But while certain sectors continue to be hit incredibly hard by the pandemic – traditional forms of retail and tourism instantly come to mind – there have been some surprising pockets of growth. Unlikely heroes like cloud-based network provider Megaport Ltd (ASX: MP1) have helped individuals and companies adapt to the crisis – and have seen their share prices surge higher as a result.
So, although picking individual winners might be tough, perhaps picking broader sectors is a bit easier. For example, you may not have had the foresight back in March to buy shares in Megaport (don’t worry, not many people did!), but you may have still predicted that many digital technology companies would benefit from a significant chunk of the population being cooped up indoors for months on end.
Well, luckily for you, there are plenty of exchange-traded funds (ETFs) on the market that can help you invest in those growth trends. ETFs operate more or less like ordinary shares, but give you exposure to a whole portfolio of companies that make up a certain index. Investing in this way reduces your risk through diversification, and saves you having to know the ins-and-outs of individual companies’ balance sheets.
Here are three of my favourite ETFs for growth investors.
BetaShares Asia Technology Tigers ETF (ASX: ASIA)
This ETF from BetaShares gives investors exposure to some of the largest technology and e-commerce companies in Asia. One trade gives you access to companies like Taiwan Semiconductor Manufacturing Company, the world’s largest pureplay semiconductor foundry, as well as Chinese ecommerce giant Alibaba Group Holding Ltd and South Korean tech conglomerate Samsung Group.
The fund has performed exceptionally well this year. Many Asian countries – such as South Korea, China and Taiwan – have been amongst the best in the world at keeping COVID-19 at bay, and this has played out in the Tigers share price. It easily shrugged off the effects of coronavirus back in March, and since then has been on an absolute tear, soaring close to 40% higher in the last 6 months.
VanEck Vectors China New Economy ETF (ASX: CNEW)
The name is a bit of a mouthful, but the goal of VanEck’s CNEW ETF is pretty simple: pick the 120 best growth companies in China. It selects companies from industries like technology, health care and consumer discretionary, all of which will support the long-term growth of China’s new economy. When selecting shares for its portfolio, the fund looks at fundamental attributes like cash flow, growth prospects and value.
The fund has also performed well this year, up more than 30% year to date. However, it has been more volatile recently, driven by heightened geopolitical tensions between China and the West. It almost goes without saying that, with all its investments held in Chinese companies, the fund is more exposed to these geopolitical risks than a more geographically diversified fund like Technology Tigers. This is worth keeping in mind if you choose to invest.

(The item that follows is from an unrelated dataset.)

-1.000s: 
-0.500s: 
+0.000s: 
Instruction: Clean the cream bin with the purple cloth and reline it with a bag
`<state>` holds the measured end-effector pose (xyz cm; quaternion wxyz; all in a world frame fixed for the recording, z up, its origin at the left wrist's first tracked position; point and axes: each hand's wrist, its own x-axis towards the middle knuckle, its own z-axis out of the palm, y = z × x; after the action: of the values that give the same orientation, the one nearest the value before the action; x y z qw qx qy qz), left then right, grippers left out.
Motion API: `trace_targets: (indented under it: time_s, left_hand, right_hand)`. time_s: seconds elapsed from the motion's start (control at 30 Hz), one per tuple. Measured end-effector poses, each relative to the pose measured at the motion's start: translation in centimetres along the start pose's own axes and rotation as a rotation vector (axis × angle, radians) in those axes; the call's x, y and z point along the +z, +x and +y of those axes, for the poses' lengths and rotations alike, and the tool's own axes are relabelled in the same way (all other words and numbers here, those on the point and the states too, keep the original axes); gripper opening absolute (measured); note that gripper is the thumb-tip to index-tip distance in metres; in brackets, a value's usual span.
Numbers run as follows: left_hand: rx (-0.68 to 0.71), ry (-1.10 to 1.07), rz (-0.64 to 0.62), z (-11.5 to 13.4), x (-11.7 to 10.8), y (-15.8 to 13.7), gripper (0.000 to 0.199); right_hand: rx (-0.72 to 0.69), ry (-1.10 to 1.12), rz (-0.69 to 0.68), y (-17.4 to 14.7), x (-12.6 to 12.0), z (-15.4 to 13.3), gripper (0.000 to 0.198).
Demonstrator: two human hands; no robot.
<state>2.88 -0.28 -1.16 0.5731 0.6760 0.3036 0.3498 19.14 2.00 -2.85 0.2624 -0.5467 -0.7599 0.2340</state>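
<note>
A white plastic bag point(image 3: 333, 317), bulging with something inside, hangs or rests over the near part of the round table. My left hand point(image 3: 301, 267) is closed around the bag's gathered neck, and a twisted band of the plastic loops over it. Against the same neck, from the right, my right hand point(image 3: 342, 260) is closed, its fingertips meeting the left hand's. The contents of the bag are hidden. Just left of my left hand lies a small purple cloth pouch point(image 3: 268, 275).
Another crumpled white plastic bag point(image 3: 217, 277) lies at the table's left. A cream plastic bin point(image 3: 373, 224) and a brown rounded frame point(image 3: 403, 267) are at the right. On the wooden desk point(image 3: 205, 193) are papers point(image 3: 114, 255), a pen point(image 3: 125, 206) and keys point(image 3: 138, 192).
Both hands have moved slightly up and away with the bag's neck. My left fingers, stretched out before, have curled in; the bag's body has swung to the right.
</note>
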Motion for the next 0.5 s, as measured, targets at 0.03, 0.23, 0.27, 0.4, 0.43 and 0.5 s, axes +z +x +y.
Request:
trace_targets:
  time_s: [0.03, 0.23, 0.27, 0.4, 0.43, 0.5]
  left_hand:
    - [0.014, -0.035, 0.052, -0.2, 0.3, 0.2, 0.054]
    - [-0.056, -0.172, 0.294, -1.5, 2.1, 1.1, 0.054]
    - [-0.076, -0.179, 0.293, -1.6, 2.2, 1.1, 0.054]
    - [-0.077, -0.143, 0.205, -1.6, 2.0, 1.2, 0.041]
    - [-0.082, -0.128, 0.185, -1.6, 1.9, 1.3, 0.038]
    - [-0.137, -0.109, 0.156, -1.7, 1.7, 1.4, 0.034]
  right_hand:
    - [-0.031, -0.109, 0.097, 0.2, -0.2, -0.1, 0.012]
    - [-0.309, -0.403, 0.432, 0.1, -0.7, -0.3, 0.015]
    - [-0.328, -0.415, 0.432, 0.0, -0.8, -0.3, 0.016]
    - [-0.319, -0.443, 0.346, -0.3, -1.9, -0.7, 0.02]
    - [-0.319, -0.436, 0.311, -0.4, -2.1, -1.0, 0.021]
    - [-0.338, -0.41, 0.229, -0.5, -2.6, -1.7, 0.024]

BetaShares Nasdaq 100 ETF (ASX: NDQ)
The last ETF on the list provides investors exposure to the top 100 non-financial companies listed on the New York Nasdaq stock market. These include some of the biggest and most innovative technology companies in the world, like Apple Inc. (NASDAQ: AAPL), Microsoft Corporation (NASDAQ: MSFT), Amazon.com, Inc. (NASDAQ: AMZN) and Facebook, Inc (NASDAQ:FB).
Despite plenty of volatility on the United States markets this year, the fund has managed to gain over 17% year to date. Given the global pedigree of many of these companies, I believe this ETF is really a must for everyone’s portfolio, and provides instant global diversification.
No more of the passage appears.